Looking ahead in Australia, Sciara said: “The effects will last long after the virus has peaked – consumers will be spending more cautiously both domestically and in key export markets. The tourism business is still dealing with the after-effects of the fires, so it will be a while before we see a return to normal.

“From the export point of view we are hoping that some of the excess supply in China will be sold through towards the Mid-Autumn Festival period. Vintage forecasts from ABARES (national commodity forecaster) is predicting a below-average vintage size which will help offset the fall in demand.”

Lawson predicts a tough time ahead for the UK’s on-premise, saying: “So far the government is resisting imposing restrictions on the public, but this will change soon. We understand the medical experts are expecting the peak of infections in the UK in about 6-8 weeks’ time, at which point restrictions may start to be lifted.

“Supermarkets will do just fine, but it’s the on-premise, hotels and events companies which will have a hole in their revenues – somewhere around 15 per cent of their annual sales – which won’t be made up in this calendar year.

“We haven’t seen anything change yet from a retail sales perspective as yet, but we have already seen a drop off in Travel Retail (ferries, airports). Supply has been rather lumpy as shipping lines have had to adapt their schedules to China and Singapore port closures.

“Looking ahead I’d say that the [UK] On Trade is in for a tough time, clearly festival volumes are up in the air and in retail I’d expect local small stores to do well.”

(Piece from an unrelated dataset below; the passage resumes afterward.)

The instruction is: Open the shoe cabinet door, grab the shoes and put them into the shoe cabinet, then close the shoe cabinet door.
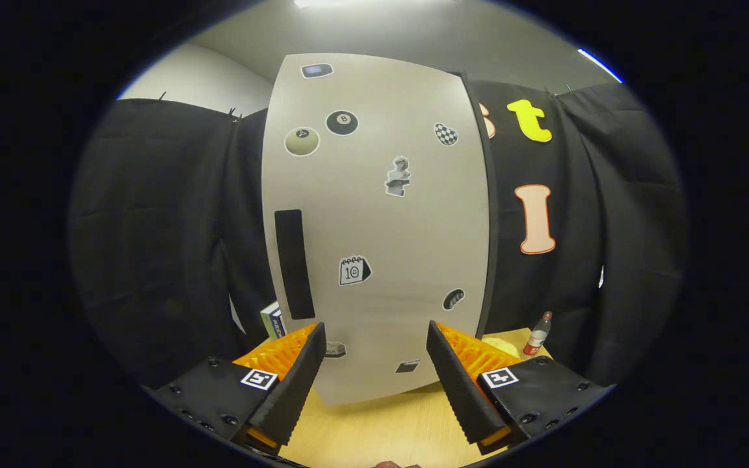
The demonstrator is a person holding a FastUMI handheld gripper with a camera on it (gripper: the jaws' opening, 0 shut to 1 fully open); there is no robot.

For the US, the concern has been the government response, as Crisman explains: “The big unanswered question for Americans is how bit the outbreak will get. We are losing faith in the government response – it seems very slow and complacent, and who knows how many confirmed cases we will have when the virus testing gets to a sensible number [estimated at <3,000 tests completed as of 9 March].

“When events like Indian Wells [major tennis tournament in California] are cancelled, it feels like we are just seeing the tip of the iceberg.”